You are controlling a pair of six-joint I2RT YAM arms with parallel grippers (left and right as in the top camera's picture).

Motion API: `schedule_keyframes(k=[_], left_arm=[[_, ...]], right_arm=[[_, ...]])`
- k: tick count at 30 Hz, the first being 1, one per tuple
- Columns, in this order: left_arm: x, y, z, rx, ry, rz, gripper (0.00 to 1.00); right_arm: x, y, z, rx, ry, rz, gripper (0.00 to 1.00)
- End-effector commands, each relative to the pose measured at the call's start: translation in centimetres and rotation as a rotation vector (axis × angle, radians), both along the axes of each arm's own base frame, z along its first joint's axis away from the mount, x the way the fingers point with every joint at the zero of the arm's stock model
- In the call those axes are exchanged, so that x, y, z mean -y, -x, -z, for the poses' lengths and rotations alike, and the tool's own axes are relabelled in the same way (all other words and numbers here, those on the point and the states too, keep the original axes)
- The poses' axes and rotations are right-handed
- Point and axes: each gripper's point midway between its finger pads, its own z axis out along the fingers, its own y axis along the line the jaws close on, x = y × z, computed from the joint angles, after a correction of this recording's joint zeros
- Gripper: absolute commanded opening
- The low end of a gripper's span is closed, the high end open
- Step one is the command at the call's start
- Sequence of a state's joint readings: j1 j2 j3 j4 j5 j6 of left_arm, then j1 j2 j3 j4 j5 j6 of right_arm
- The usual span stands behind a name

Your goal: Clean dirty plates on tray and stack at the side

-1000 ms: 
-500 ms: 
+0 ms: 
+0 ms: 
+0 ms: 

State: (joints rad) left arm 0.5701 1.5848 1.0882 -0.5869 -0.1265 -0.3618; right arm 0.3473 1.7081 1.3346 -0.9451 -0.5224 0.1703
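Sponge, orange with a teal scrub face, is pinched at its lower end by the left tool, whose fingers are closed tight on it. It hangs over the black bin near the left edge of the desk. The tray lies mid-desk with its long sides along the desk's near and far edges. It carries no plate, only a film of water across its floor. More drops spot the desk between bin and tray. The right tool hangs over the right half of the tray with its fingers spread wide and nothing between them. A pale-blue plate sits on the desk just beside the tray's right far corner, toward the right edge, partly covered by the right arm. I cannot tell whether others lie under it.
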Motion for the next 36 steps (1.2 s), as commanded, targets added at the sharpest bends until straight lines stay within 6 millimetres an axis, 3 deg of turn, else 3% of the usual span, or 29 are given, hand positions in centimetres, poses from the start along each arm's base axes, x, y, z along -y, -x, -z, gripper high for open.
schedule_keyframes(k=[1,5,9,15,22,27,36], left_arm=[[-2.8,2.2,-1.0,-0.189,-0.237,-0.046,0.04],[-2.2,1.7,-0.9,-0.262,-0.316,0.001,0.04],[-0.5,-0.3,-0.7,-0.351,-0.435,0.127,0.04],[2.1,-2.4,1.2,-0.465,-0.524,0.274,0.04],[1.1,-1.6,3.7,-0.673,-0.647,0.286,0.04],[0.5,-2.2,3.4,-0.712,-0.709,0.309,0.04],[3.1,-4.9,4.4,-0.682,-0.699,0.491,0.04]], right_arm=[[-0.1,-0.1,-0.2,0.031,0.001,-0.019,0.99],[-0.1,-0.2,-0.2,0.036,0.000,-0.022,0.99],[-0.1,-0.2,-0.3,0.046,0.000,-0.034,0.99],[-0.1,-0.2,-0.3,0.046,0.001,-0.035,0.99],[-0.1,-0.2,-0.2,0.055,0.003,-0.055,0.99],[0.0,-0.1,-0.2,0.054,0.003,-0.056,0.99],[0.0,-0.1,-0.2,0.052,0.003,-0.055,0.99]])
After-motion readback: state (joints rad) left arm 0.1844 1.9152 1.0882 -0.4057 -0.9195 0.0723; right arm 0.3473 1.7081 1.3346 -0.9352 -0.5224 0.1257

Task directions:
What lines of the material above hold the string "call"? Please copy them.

Written answer:
- End-effector commands, each relative to the pose measured at the call's start: translation in centimetres and rotation as a rotation vector (axis × angle, radians), both along the axes of each arm's own base frame, z along its first joint's axis away from the mount, x the way the fingers point with every joint at the zero of the arm's stock model
- In the call those axes are exchanged, so that x, y, z mean -y, -x, -z, for the poses' lengths and rotations alike, and the tool's own axes are relabelled in the same way (all other words and numbers here, those on the point and the states too, keep the original axes)
- Step one is the command at the call's start

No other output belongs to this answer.